Problem to solve
Return all lines in the data where the string "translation" can be found.

Data shown
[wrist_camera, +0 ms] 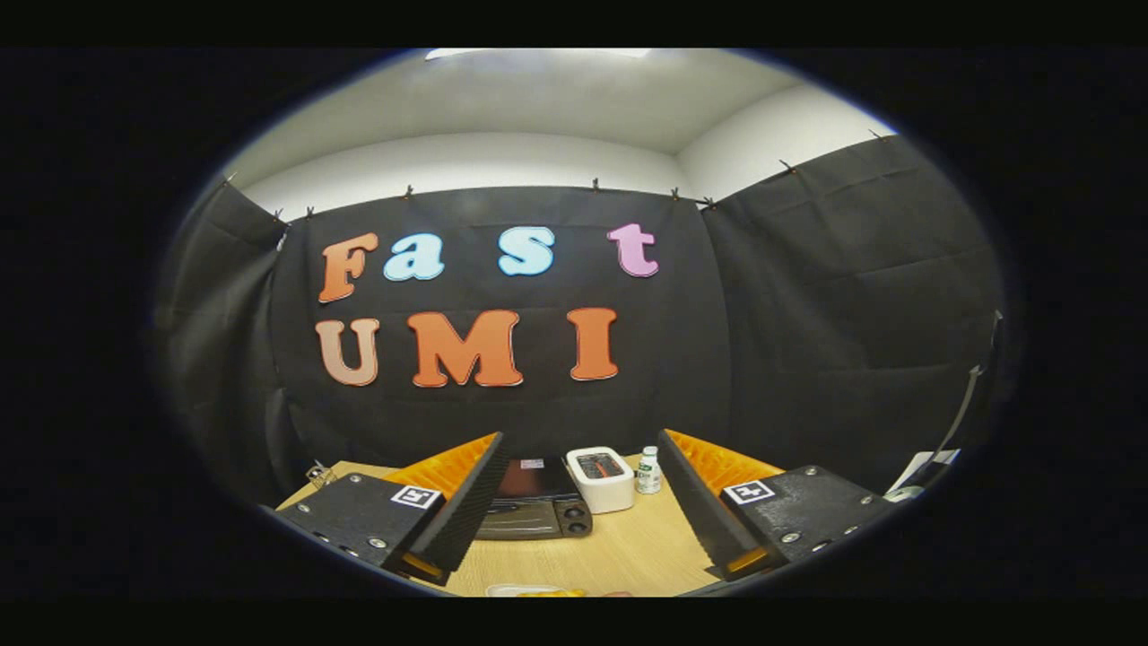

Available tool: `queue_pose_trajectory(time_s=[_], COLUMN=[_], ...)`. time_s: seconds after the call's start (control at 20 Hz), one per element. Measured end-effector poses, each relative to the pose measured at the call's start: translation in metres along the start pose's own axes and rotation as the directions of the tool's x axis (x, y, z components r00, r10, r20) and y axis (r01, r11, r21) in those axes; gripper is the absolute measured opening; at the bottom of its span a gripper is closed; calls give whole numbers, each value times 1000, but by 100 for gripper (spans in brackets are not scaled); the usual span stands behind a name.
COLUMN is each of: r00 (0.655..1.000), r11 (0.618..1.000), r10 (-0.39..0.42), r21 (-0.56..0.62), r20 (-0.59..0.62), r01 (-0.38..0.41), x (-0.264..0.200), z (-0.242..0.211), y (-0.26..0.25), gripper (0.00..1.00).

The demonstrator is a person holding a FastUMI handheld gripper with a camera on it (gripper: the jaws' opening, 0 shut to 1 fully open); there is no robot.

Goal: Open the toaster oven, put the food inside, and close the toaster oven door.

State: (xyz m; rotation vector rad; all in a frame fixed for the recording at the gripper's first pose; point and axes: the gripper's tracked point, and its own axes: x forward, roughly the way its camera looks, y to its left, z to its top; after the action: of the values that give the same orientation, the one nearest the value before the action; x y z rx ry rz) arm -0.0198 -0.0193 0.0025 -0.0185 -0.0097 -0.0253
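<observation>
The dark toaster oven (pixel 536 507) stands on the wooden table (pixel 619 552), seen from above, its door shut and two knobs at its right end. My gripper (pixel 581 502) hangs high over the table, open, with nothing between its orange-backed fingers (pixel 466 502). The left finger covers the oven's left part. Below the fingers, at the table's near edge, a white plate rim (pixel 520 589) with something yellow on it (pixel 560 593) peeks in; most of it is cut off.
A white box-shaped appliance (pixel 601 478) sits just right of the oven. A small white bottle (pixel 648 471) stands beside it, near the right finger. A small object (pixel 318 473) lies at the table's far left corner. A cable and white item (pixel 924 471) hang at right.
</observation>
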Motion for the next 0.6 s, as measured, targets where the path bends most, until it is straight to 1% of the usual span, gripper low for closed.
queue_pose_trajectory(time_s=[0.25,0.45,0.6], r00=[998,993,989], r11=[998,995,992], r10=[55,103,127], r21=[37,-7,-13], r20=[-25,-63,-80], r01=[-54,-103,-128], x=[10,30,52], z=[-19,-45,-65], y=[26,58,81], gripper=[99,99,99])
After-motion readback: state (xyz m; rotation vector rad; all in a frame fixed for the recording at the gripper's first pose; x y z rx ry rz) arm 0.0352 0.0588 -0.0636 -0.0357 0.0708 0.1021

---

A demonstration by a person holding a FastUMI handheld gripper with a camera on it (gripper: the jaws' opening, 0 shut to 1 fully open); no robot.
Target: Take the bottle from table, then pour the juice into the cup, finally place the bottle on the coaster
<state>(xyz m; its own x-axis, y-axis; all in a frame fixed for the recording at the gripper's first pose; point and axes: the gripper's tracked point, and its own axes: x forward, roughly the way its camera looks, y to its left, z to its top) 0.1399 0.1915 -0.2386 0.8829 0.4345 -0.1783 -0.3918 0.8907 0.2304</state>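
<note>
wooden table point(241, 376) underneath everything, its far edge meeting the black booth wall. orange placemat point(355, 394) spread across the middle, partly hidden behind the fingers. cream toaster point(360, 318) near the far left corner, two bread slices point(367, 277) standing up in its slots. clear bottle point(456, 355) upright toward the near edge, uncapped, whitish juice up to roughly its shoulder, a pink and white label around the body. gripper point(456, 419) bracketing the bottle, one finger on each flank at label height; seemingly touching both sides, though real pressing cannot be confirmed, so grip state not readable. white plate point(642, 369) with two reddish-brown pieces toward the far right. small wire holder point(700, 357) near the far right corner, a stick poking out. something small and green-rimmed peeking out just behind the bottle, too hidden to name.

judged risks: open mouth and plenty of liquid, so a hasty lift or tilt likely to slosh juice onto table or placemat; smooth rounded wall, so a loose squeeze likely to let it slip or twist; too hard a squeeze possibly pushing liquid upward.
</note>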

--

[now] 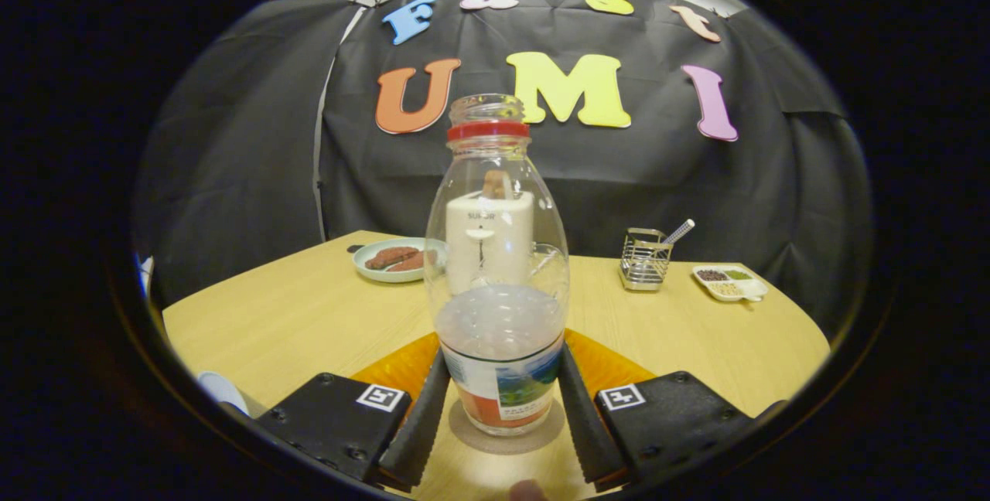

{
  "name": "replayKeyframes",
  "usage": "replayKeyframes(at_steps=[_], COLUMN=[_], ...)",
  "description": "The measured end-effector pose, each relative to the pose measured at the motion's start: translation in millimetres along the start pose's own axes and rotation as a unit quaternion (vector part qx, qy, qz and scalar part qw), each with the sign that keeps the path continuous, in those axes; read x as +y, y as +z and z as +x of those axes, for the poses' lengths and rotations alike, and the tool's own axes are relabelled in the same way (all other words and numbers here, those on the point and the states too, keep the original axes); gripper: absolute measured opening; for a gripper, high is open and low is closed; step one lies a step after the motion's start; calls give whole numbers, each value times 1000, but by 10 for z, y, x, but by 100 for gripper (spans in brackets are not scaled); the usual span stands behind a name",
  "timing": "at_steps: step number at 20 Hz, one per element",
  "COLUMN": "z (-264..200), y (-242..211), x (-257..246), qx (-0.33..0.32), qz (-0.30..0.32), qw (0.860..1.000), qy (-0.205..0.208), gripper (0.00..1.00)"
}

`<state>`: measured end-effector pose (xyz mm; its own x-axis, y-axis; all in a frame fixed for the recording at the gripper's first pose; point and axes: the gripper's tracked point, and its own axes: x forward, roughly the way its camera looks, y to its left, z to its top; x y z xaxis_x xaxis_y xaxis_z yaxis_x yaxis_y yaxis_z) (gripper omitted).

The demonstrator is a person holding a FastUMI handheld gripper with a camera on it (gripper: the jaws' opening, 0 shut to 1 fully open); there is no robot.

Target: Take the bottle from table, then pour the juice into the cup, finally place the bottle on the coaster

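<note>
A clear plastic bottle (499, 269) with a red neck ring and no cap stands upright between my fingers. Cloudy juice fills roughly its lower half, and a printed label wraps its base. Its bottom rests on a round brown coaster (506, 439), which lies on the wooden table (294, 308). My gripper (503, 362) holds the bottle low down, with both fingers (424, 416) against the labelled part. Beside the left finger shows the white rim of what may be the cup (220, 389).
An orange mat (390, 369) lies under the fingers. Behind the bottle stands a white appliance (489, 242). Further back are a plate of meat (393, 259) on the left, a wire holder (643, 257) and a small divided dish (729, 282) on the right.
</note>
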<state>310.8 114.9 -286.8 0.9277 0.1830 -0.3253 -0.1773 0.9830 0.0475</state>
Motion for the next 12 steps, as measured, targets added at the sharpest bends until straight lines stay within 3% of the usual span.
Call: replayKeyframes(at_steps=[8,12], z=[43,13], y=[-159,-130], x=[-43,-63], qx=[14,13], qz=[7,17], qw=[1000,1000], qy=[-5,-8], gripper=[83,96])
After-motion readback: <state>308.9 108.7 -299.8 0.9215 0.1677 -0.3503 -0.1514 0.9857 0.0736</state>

Task output
Available tool: `queue_pose_trajectory(time_s=[_], COLUMN=[_], ...)`. time_s: seconds after the call's start (control at 20 Hz), one per element. Measured end-effector poses, each relative to the pose measured at the call's start: translation in metres along the start pose's own axes and rotation as the directions of the tool's x axis (x, y, z components r00, r10, r20) and y axis (r01, r11, r21) in those axes; gripper is the absolute measured opening; at the bottom of its span a gripper is closed; calls give whole numbers, each value times 1000, but by 100 for gripper (spans in brackets are not scaled); the usual span stands behind a name.
  "description": "The measured end-effector pose, each relative to the pose measured at the motion's start: translation in millimetres along the start pose's own axes and rotation as a unit quaternion (vector part qx, qy, qz and scalar part qw), each with the sign that keeps the path continuous, in those axes; read x as +y, y as +z and z as +x of those axes, for the poses' lengths and rotations alike, and the tool's own axes are relabelled in the same way (all other words and numbers here, those on the point and the states too, keep the original axes); gripper: absolute measured opening; for a gripper, high is open and low is closed; step one lies a step after the motion's start; calls give whole numbers, each value times 1000, but by 10 for z, y, x, but by 100 for gripper (spans in brackets are not scaled); the usual span stands behind a name",

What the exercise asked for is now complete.